Bez nodded, hearing their nickname from someone who was familiar but took a moment to be recognised. They had seen far too many faces in the past days. “Uhm, yeah, Sa’ar right?” They asked, biting their lip. Trying to remember what she did within the community, how exactly they knew her. “I don’t mind too much, I’ve had… a lot of coffee today,” they noted, but still sat down across from her, their donut balancing on the mug.

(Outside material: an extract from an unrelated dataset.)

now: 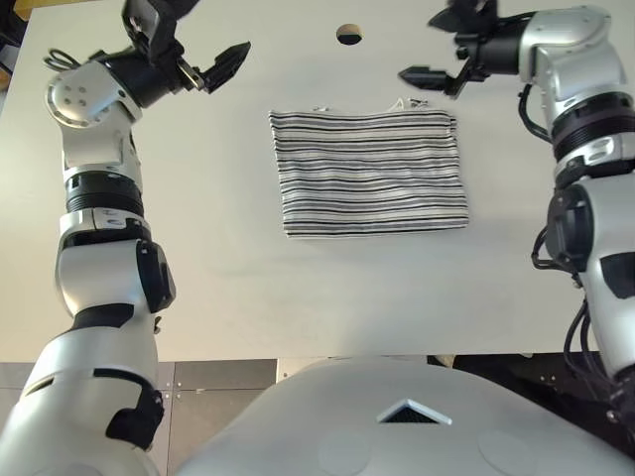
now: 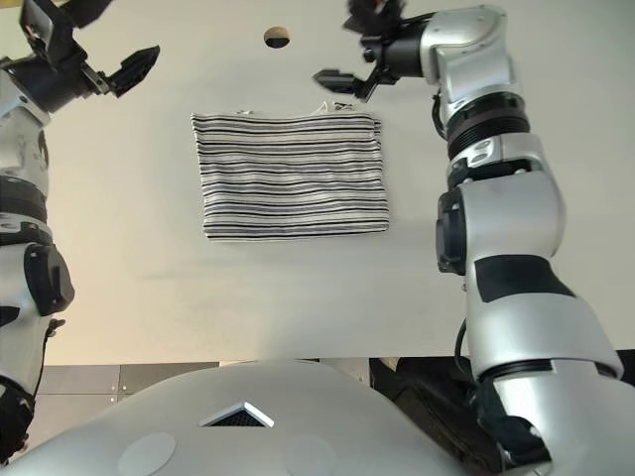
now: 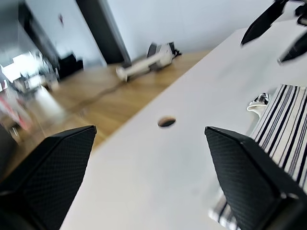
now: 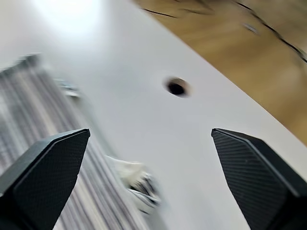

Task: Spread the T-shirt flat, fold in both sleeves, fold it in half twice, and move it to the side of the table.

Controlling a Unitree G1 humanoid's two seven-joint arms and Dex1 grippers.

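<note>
The left jaws stand wide apart and hold nothing. They are two black wedge-shaped fingers point(image 3: 57, 167) tapering to blunt points, their inner faces covered in a fine diamond-mesh grip texture. The right jaws are spread just as wide and are also unloaded, with the same black meshed fingers point(image 4: 43, 167). Behind each set come glossy silver-grey arm shells point(image 1: 84, 278), rounded and moulded, with black rings at the joints.

Between the two, on the far half of the matte off-white desk point(image 1: 248, 297), lies the black-and-white striped T-shirt point(image 1: 372, 174). It is folded into a flat rectangle, wider than deep. The fabric is soft and thin, with narrow stripes of uneven width running side to side. Its edges are fairly straight, and the near left corner is a little ragged where the layers show.

The lower finger of the right jaws hangs near the shirt's far right corner without gripping it. The left jaws are well apart from the shirt, off its far left corner. At the shirt's far edge a small white scrap point(image 1: 402, 102) curls up; I cannot tell whether it is collar trim or a label, and any print on it is too small to read.

Beyond the shirt a small round hole point(image 1: 349, 34), dark inside, pierces the smooth desktop. Past the desk's far edge lies a warm brown wooden floor point(image 3: 96, 96).
</note>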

They blinked at the comment, not sure where to look. Friends. They figured they had a couple, but none of them they had walked into over the past days. Sonny, Sonny was a friend, and they had walked into him. There was Gio, who they rarely saw these days, and… Hunter. They figured they could call Hunter a friend. They missed Kincade, though they wondered if they would say anything about their state. “Don’t know, bruv,” they said in response, shaking off the slightly sad feeling that washed over them.
They laughed. “Yeah, alright, I got some time left on my break,” they suggested, even though they disliked most of what the place had to offer. They always went for pancakes, though the owner of the establishment was slowly getting used to checking whether the meat ordered was hallal. “Their pancakes are good, the ones with blueberries. Very different from the ones I ate in London, extremely different from what my grandma makes. Hmmm, that probably still falls under the ‘living on sugar’ doesn’t it?”

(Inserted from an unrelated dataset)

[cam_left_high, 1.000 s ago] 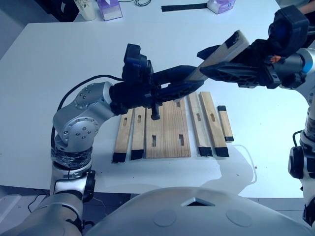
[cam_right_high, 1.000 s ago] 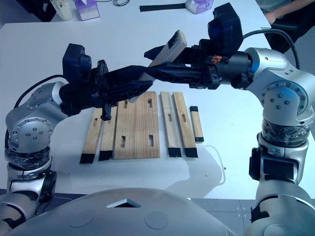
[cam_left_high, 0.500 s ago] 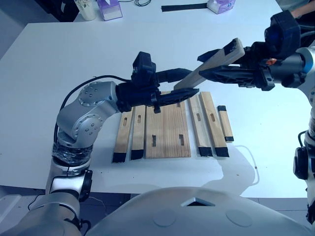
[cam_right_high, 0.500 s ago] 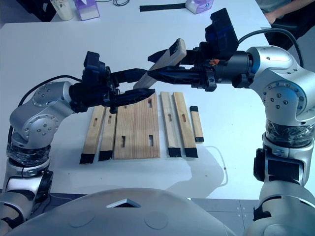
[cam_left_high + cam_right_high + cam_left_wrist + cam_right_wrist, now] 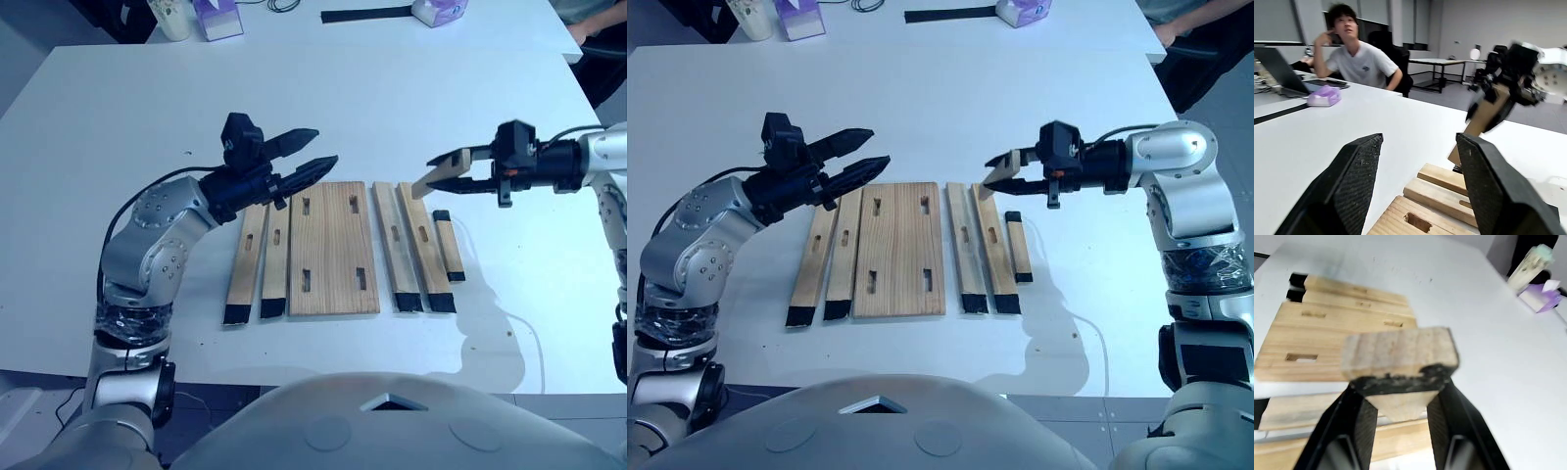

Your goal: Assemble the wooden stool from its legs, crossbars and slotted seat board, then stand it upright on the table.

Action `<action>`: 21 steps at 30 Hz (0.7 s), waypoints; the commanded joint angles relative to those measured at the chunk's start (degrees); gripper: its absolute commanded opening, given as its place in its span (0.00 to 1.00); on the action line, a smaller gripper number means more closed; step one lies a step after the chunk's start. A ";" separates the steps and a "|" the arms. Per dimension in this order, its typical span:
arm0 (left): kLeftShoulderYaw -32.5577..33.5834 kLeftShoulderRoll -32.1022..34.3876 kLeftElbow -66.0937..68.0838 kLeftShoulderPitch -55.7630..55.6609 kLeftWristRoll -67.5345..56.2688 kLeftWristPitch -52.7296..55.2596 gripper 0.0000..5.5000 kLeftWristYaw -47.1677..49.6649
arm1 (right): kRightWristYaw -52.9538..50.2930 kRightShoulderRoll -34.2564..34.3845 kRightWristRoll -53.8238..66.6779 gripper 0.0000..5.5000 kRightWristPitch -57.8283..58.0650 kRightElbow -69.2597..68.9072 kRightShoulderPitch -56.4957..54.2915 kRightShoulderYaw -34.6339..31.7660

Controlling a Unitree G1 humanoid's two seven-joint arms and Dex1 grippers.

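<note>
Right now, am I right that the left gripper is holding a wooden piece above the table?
Not quite: the right gripper is holding the wooden piece above the table, as the right eye view shows. The left gripper is open and empty.

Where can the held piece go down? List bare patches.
Bare table: beyond the seat board's far end, left of the leftmost leg, right of the short crossbar. Crowded: the parts lying side by side, left tool open and right tool holding its piece near their far ends.

Silver screw-studded arms (image 5: 157, 235), black cables (image 5: 171, 176), black end effectors (image 5: 323, 146).
</note>
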 commanded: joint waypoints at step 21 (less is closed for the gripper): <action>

《✿✿✿》 She tried her best to give a reassuring smile. “I’m not always this …” she caught her reflection in the silver napkin dispenser, “tired and lacking presentation,” she decided on finally, though she wasn’t sure if lacking presentation was the best way to describe herself in the moment. She had made it a point of learning about people in town, if only to learn if there could be a threat to herself and the life she had built there. She didn’t want to have to run (again) but she was already prepared to.
“A donut and coffee? Darling, how do you exist past two hours?” she asked, reaching over the table to rest her hand on Bez’ arm. She stopped herself before she went as far as asking where’s your person who tells you to eat a hearty breakfast free of sugar so your energy stays steady over the day? but then, Sa’ar’s brand of caring often went too far. “Do you like eggs? What about wheat toast and butter and some jam?” she asked, prepared in that moment to stand up and put in an order of ‘proper food’. The idea that people could make different decisions than her wasn’t entering her mind at the moment. She only saw something she could fix … or at least help.

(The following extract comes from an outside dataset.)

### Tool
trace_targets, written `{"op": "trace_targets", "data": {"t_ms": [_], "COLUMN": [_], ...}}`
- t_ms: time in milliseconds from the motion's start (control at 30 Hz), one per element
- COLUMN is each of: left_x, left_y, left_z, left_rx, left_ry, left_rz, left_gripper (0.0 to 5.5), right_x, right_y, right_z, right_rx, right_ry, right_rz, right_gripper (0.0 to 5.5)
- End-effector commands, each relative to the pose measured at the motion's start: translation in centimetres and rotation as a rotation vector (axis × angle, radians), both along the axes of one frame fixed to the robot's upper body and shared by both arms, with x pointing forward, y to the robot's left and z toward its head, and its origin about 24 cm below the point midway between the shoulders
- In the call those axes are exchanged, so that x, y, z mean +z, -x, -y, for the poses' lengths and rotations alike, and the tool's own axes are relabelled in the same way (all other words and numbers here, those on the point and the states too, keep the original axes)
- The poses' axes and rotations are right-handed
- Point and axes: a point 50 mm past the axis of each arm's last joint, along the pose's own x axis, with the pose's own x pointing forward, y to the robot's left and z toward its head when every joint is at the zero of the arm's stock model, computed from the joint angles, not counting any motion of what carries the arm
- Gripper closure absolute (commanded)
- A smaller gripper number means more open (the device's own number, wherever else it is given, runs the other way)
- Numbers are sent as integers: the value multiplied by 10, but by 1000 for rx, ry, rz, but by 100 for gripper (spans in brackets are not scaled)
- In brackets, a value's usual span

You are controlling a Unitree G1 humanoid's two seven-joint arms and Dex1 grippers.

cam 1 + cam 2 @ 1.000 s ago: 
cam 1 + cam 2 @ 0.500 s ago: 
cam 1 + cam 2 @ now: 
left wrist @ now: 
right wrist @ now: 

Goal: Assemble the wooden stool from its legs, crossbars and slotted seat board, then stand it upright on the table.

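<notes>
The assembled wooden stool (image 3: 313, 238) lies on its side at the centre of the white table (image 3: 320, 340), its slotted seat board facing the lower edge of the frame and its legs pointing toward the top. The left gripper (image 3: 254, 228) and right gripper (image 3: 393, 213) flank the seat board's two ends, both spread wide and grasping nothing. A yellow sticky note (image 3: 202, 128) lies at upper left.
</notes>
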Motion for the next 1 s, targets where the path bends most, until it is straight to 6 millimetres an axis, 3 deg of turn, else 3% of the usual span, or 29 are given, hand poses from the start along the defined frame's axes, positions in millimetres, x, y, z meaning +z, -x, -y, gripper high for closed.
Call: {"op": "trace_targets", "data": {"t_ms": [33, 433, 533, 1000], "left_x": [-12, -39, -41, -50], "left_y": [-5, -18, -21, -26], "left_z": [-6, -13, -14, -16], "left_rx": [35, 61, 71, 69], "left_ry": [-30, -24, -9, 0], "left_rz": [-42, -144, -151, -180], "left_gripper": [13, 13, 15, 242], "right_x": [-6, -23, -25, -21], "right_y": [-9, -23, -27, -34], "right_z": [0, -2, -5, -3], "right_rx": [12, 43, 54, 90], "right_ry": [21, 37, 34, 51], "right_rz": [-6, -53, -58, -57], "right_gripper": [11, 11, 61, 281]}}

”I make a fantastic shakshuka if you’re ever in the mind to come over and have a proper breakfast,” she said, as though she had spoken to them at length before and they had the kind of relationship where they could show up in the morning and ask for a homemade breakfast, but for Sa’ar who lived such a lonely existence prior to Pleasance, the idea of keeping her home open to anyone who wanted to stop by and visit made sense for her. The house, an old pristine Victorian, was too large for just her.